The second dimension, depersonalization and cynicism, involves indifference toward people's problems around workers—for example, customers. This typically results in a very impersonal, dehumanizing approach to customers, frequently associated with negative appraisal.

The final element is a diminished sense of personal accomplishment. Behaviors linked to this include lack of satisfaction from achievements, lowered self-esteem, feelings of incompetence, and trouble managing job tasks and maintaining relationships with colleagues.

Recognizing the symptoms of job burnout

Job burnout can manifest in various ways, with several states and behaviors acting as indicators of this problem. The most commonly cited symptoms include:

  • Emotional and physical exhaustion;
  • Concentration difficulties;
  • Mood swings, such as anger, apathy, or irritability;
  • Energilessness;
  • Chronic fatigue;
  • Aversion to work and professional responsibilities;
  • Negative attitude towards work;
  • Unwillingness to relate to coworkers;
  • Lowered self-esteem;
  • Lack of joy at work;
  • Sleep disturbances, including insomnia, frequent waking, persistent fatigue, and occasionally problems with waking up;
  • Avoidance of making crucial business decisions;
  • A decline in creativity;
  • Deteriorating immunity;
  • Frequent infections;
  • Physical complaints such as palpitations, headaches, stomachaches, and muscle aches;
  • Overall discomfort;
  • Increased blood pressure;
  • Muscle tension;
  • Greater tendency to use substances.

Combatting job burnout

Work constitutes a significant part of life, especially considering the amount of time we dedicate to it. Commonly, job burnout is mistakenly understood as mere fatigue. However, the critical difference is that while ordinary fatigue dissipates after a few days of rest, burnout does not disappear so easily.

There isn’t a universal solution for individuals experiencing job burnout. The optimal approach involves proactive, multifaceted steps taken before the problem exacerbates. Therefore, if you observe that the job once enjoyed has ceased to bring pleasure and is negatively affecting various aspects of your life (emotionally, physically, and psychologically), it's prudent to initiate appropriate steps.

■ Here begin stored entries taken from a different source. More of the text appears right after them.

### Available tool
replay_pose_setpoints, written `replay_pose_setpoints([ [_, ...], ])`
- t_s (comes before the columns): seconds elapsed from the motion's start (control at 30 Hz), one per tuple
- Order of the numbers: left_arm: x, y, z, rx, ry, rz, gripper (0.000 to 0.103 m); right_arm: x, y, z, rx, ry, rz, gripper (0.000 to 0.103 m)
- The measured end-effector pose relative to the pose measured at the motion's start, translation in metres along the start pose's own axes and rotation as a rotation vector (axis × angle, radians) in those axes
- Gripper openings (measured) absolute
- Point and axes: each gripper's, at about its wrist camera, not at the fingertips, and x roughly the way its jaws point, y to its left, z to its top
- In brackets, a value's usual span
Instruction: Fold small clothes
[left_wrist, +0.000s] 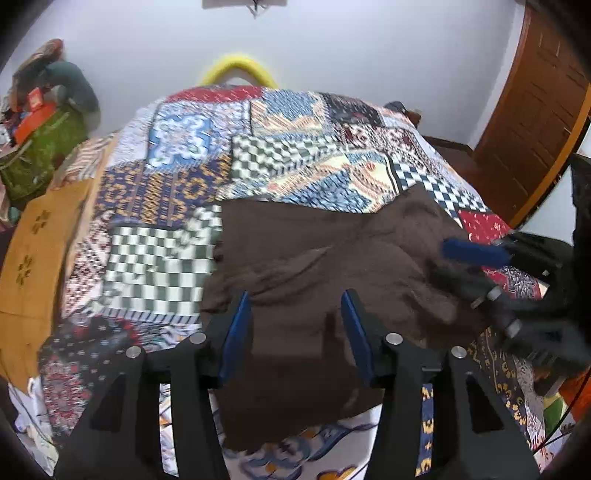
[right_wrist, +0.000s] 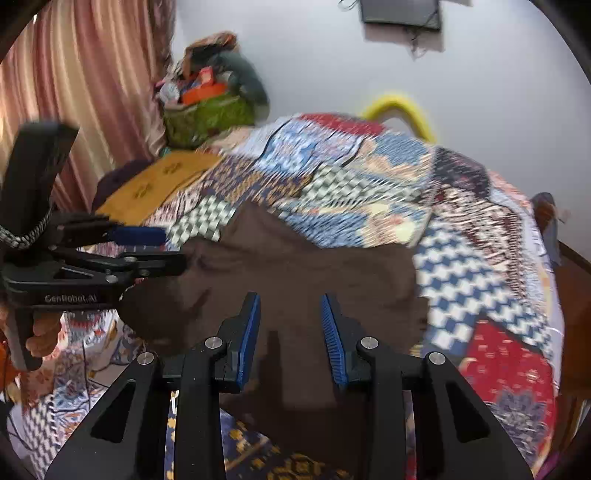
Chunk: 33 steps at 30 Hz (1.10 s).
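On the patchwork quilt (left_wrist: 192, 155) the brown garment (left_wrist: 314, 240) lies rumpled, seemingly part-folded though blur obscures its edges; smoothing and further folds remain. It sits below both tools: the left gripper (left_wrist: 297, 306) and right gripper (right_wrist: 290, 310) hang released, gripping nothing.

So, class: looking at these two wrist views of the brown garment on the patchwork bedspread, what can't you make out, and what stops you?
- Brown garment: its near edge, in both views, hidden behind the tongs' black frames.
- What kind of garment it is: unclear; it lies rumpled, with no telling detail visible.
- Patchwork bedspread: patterns smeared by motion blur in the right wrist view.
- Right tongs: blurred and cut off at the left wrist view's edge.
- Green basket: contents too small and blurred.
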Motion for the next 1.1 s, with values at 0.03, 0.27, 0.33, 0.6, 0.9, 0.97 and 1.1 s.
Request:
replay_pose_setpoints([
  [0.03,0.008,-0.001,0.0,0.001,0.01,0.005,0.051,0.006,0.002,-0.001,-0.005,0.011,0.004,0.031],
  [0.27,0.04,0.027,-0.01,-0.036,0.029,0.053,0.066,0.03,-0.019,-0.008,0.025,0.037,-0.048,0.031],
  [0.33,0.036,0.036,-0.011,-0.05,0.023,0.069,0.066,0.025,-0.035,-0.011,0.06,0.029,-0.05,0.03],
  [0.6,0.02,0.079,-0.023,-0.094,0.044,0.186,0.066,-0.005,-0.049,-0.022,0.095,0.013,-0.109,0.031],
  [0.9,0.012,0.081,-0.03,-0.189,0.079,0.058,0.077,-0.023,-0.067,-0.04,0.183,0.042,-0.088,0.066],
  [0.97,0.019,0.078,-0.028,-0.225,0.076,0.006,0.077,-0.017,-0.07,-0.043,0.21,0.062,-0.071,0.066],
  [1.1,0.039,0.071,-0.025,-0.249,0.113,-0.064,0.077,-0.005,-0.076,-0.046,0.253,0.079,-0.03,0.066],
])
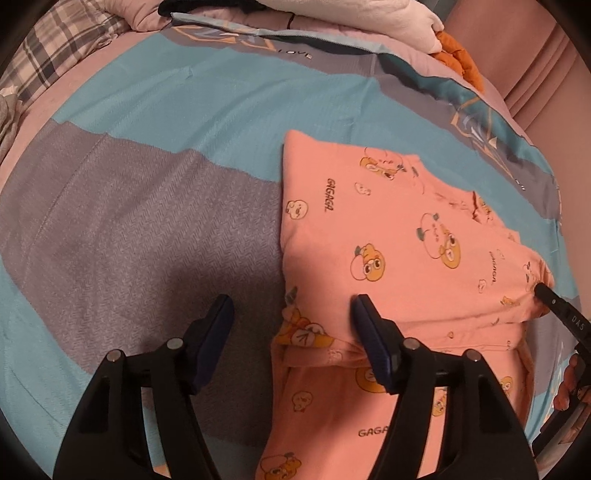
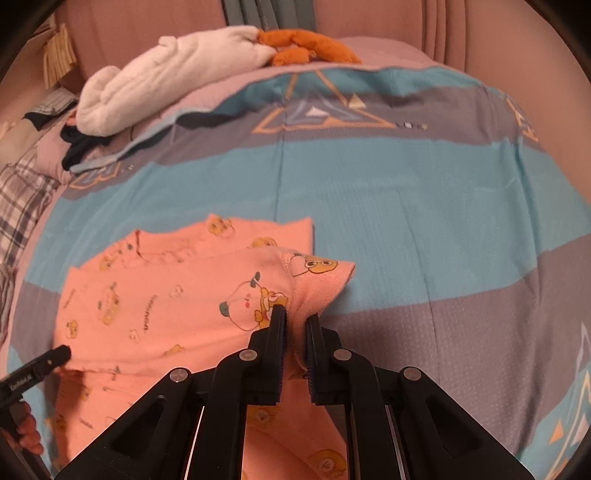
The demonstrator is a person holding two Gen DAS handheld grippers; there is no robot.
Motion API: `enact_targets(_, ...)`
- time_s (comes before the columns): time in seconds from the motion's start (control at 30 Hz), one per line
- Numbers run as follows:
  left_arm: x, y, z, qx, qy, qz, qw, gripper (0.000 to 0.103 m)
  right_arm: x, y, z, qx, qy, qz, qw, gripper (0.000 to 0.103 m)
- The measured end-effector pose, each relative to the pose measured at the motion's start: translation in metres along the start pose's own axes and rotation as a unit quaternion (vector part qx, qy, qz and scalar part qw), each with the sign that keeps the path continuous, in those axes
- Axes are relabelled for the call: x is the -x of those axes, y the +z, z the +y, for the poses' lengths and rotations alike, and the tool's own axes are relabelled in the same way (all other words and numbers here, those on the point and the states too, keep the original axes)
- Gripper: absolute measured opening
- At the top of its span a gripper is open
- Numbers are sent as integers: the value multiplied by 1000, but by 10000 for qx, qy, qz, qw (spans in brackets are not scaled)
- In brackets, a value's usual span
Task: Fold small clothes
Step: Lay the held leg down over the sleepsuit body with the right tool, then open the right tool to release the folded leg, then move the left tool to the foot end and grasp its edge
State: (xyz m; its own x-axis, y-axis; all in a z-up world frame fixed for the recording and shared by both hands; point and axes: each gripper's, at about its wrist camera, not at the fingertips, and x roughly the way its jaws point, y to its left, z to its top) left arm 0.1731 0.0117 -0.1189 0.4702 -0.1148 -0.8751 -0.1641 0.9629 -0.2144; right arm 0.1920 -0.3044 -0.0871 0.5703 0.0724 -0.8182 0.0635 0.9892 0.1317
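A small pink garment [image 1: 399, 240] printed with cartoon ducks lies partly folded on the bed. My left gripper [image 1: 291, 310] is open above its near left edge, one finger over the cloth and one over the cover. My right gripper [image 2: 295, 317] is shut on a pink cuffed end of the garment [image 2: 317, 280] and holds it lifted over the folded body [image 2: 155, 302]. The right gripper's tip [image 1: 554, 299] shows at the garment's right edge in the left wrist view. The left gripper's tip [image 2: 55, 354] shows at the lower left in the right wrist view.
The garment rests on a blue and grey bed cover [image 1: 147, 155]. A white plush blanket [image 2: 162, 77] and an orange soft toy [image 2: 306, 44] lie at the far end. Plaid cloth [image 1: 48, 59] lies at the far left. A pink padded headboard [image 2: 369, 18] stands behind.
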Motion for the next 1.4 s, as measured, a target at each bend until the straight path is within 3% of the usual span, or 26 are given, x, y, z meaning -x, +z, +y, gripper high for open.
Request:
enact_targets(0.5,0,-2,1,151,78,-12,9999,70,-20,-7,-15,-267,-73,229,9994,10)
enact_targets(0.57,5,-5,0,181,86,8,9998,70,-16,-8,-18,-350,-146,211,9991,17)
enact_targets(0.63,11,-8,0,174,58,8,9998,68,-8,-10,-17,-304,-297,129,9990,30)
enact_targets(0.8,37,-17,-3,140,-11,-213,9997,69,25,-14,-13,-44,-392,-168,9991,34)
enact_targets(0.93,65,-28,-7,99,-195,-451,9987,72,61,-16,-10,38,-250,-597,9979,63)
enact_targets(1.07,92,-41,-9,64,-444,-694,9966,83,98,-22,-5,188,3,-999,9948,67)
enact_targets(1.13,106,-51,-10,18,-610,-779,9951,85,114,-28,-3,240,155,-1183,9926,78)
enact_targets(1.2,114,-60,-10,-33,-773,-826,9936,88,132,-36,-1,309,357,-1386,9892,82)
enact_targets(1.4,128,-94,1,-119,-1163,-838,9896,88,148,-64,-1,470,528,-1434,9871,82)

Coping with job burnout: Tips and advices

If you aim to safeguard yourself from job burnout and its adverse impacts, consider implementing the following steps:

  1. Identify what is happening to you.
  2. Cultivate self-care routines and address your needs.
  3. Ensure adequate rest, sleep, and time for relaxation and enjoyment.
  4. Plan your time in a way that instills joy and minimizes stress.
  5. Spend time with people who elevate your mood and bring you joy. Adopt a healthy diet and ensure daily physical activity.
  6. Foster a non-work related hobby. Explore stress management techniques, such as breathing exercises or workshops.
  7. Avoid extra professional commitments and setting excessively high standards for yourself.
  8. Improve your self-esteem by reflecting on your successes and achievements.
  9. Set attainable goals that align with your capabilities.
  10. Contemplate on your professional growth.
  11. Discuss with your supervisor about a temporary duty alteration or contemplate changing your position.
  12. Seek professional assistance – a physician, a psychotherapist, or a coach.